Genretypische Romanze
Selbstverständlich gibt es in Der geheime Zirkel auch eine Liebesgeschichte. Zu revolutionär zeigt sich die Reihe dann doch nicht. Kartik ist eines der jüngsten Mitglieder der Rakshana und darauf angesetzt Gemma zu beobachten. Damit sind sie im klassischen Romeo-&-Julia-Stil an verfeindete Lager gebunden, während sie Gefühle füreinander entwickeln. Was besonders bei Kartik dafür sorgt, dass er sein Weltbild überdenken muss. Im zweiten Band wird dieser Teil erweitert, da ein standesgemäßer Mann für Gemma auf der Bildfläche erscheint. Aber hier muss sie selbst überdenken, ob sie je ihr wahres Ich ausleben könnte, wenn sie sich dem Dasein als Hexe verschließt und die brave Dame des Hauses wird.

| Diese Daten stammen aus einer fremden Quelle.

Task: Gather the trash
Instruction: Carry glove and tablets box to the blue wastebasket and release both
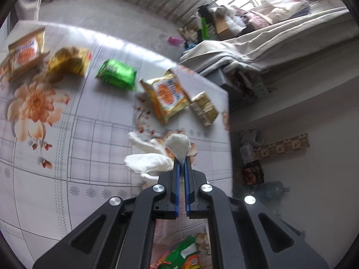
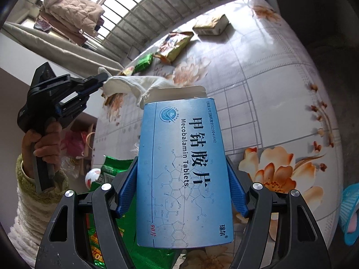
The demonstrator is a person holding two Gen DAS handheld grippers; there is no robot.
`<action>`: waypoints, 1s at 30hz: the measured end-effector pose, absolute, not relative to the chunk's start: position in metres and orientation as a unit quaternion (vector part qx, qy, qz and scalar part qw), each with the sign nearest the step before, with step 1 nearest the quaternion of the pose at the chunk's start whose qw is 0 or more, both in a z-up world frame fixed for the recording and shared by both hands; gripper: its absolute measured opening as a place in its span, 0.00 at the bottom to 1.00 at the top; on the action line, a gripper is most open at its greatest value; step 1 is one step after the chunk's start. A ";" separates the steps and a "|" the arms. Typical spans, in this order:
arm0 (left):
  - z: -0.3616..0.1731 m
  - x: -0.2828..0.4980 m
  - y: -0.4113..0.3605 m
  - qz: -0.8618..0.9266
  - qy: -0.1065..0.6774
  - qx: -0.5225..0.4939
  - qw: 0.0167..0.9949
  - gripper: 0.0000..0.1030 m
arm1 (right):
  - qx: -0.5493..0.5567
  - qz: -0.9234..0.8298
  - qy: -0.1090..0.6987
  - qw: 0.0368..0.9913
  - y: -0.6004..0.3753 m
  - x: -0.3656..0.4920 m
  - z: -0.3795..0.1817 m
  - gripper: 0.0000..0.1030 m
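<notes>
item: trash collection, part done, judged from what lies about.

held now:
- left gripper (image 1: 181, 162), jaws clenched on a white tissue (image 1: 178, 145); the wad is pinched at the tips and a longer trail of it hangs back toward the table (image 1: 67, 134). lifted clear of the cloth, as the right wrist view shows.
- right gripper (image 2: 181, 186), jaws grasping a blue medicine box (image 2: 181, 168) by its two long sides, top flap open, box upright between the pads.

left on the table:
- two orange-and-gold snack packets (image 1: 167, 95), (image 1: 25, 52).
- a crumpled gold wrapper (image 1: 69, 61).
- a green packet (image 1: 116, 74).
- a small tan carton (image 1: 204, 108) near the table's far corner.
- more white tissue (image 1: 148, 162) just beside the left jaws.

no bin is clearly seen; a green printed bag (image 2: 125, 224) sits below the right gripper and may be the place for trash, which i cannot confirm. judgement: most pieces remain, and both held items are yet to be dropped.

view notes:
- left wrist only: the full spread of packets, a bed (image 1: 280, 42) beyond the table, tissue end-on.
- right wrist only: the left gripper from the side, a hand (image 2: 44, 139) in a pale fleece sleeve (image 2: 33, 204) on its handle, the box label, a light blue basket (image 2: 350, 215) at the edge.
</notes>
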State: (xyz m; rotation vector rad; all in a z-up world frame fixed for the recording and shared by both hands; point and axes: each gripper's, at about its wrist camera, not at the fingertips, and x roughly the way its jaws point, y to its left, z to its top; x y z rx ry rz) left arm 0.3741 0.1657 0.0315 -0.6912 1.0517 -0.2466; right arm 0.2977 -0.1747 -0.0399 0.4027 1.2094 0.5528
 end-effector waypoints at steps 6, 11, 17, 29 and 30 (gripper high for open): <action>0.059 0.365 0.158 -0.131 0.460 -0.326 0.815 0.03 | 0.196 0.252 0.541 0.778 -0.187 0.293 -0.026 0.65; 0.077 0.357 0.154 -0.142 0.444 -0.332 0.820 0.03 | 0.202 0.251 0.531 0.784 -0.193 0.290 -0.013 0.65; 0.100 0.343 0.150 -0.153 0.421 -0.339 0.827 0.02 | 0.209 0.248 0.518 0.791 -0.203 0.281 -0.001 0.65; 0.139 0.306 0.122 -0.200 0.394 -0.347 0.827 0.02 | 0.240 0.239 0.485 0.806 -0.247 0.247 0.020 0.65; 0.140 0.302 0.114 -0.208 0.395 -0.347 0.825 0.02 | 0.243 0.235 0.482 0.808 -0.255 0.241 0.022 0.65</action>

Viele angeschnittene Themen
Neben einem Blick auf Klassenunterschiede und Geschlechterrollen, versucht Libba Bray, ein wenig weiter in gesellschaftliche Phänomene und Probleme einzutauchen. Leider wird dabei viel angeschnitten, doch nur wenig konsequent unter die Lupe genommen. Ein Ausflug ins Bethlem Royal Hospital, einem der ältesten psychiatrischen Krankenhäuser Europas, wird für abenteuerlichen Nervenkitzel genutzt. Die psychisch angeschlagene Figur aber nur recht oberflächlich eingearbeitet. Es mangelt ein wenig an Fingerspitzengefühl für ein sensibles Thema. Eine Abhängigkeit von Laudanum wird dramatisch eingeflochten, trägt aber nur wenig bei. Und selbst Homosexualität wird für findige Leser im ersten Band als Subtext eingebunden, um am Ende der Trilogie mit aha-Effekt bestätigt zu werden. Leider ohne dem betroffenen Charakter daraus einen sichtbaren Handlungsbogen zu bauen. Dafür wird familiärer Kindesmissbrauch etwas offenkundiger eingeworfen, aber ebenfalls ohne zu sehr in die Tiefe zu gehen.
Deutsche Veröffentlichung
In Deutschland erschien Der Geheime Zirkel erstmals im Zeitraum von Mai 2007 bis November 2008. Nachdem diese Veröffentlichung mit mehreren Auflagen bedacht wurde, folgte 2016 eine Neuausgabe. Wer im Regal Wert auf zusammengehörige Cover legt, sollte besonders bei einem Gebrauchtkauf also zweimal hinsehen. Ein bisschen schade an der deutschen Übersetzung sind die recht generischen Titel. “Gemmas Visionen”, “Circes Rückkehr” und “Kartiks Schicksal” spiegeln den Inhalt des jeweiligen Bandes zwar wider, wecken die Neugier aber weniger als die poetischen Originaltitel. “A Great and Terrible Beauty” ist eine Zeile aus dem Roman, in dem die vier Mädchen zum ersten Mal unsichtbar mitten unter ihren Mitschülerinnen stehen. Während ihre Macht wächst, können sie schönes erleben, aber auch schreckliches erschaffen. Band 2 “Rebel Angels” und Band 3 “The Sweet Far Thing” sind aus Gedichten übernommen, mit denen die entsprechenden Bücher auch beginnen. Grade die Nutzung von John Miltons “Paradise Lost” ist in der Literatur immer wieder spannend, um Verbindungen zu ziehen, so auch hier.
Fazit
Ich hatte keine besonderen Erwartungen und war selbst überrascht, wie schnell ich mich in diese Welt eingelesen habe und dann im Eiltempo zum Ende kam. Dabei gefällt mir besonders die Verknüpfung von Hexen zum Frauenbild im viktorianischen England. Das ist die absolute Stärke der Reihe. Das balanciert für mich dann auch die Fehltritte aus, bei den zu kurz kommenden Themen. Wobei ich da auch auf Grund der Entstehungszeit ein Auge zudrücke. Von einem Roman aus dem Jahr 2019 erwarte ich mehr, 2003 erschien die Fülle an gesellschaftlichen Themen gewagt. Die starken Figuren, die viele Schwäche offenbaren dürfen, sind mir schnell ans Herz gewachsen. Da wünsche ich mir, dass die Idee einer Verfilmung wieder aufgegriffen wird. Die Geschichte bietet sich an, ein wenig zusammen gerafft eine Leinwand zu füllen. Aber dafür haben Leser ja ihre Fantasie. Leider fällt die Erzähldichte bei Band 3 ein wenig auseinander. Da geht es ziemlich viel hin und her und wieder zurück, und nachdem man hunderte von Seiten hinter sich hat, wird das große Finale vergleichsweise schnell abgehakt. Vor dem Durchschnitt bewahrt sich Der geheime Zirkel bei mir durch die nicht auf lieb getrimmten Hauptfiguren und einige überraschende Entscheidungen über Leben und Tod, mit denen ich nicht gerechnet habe.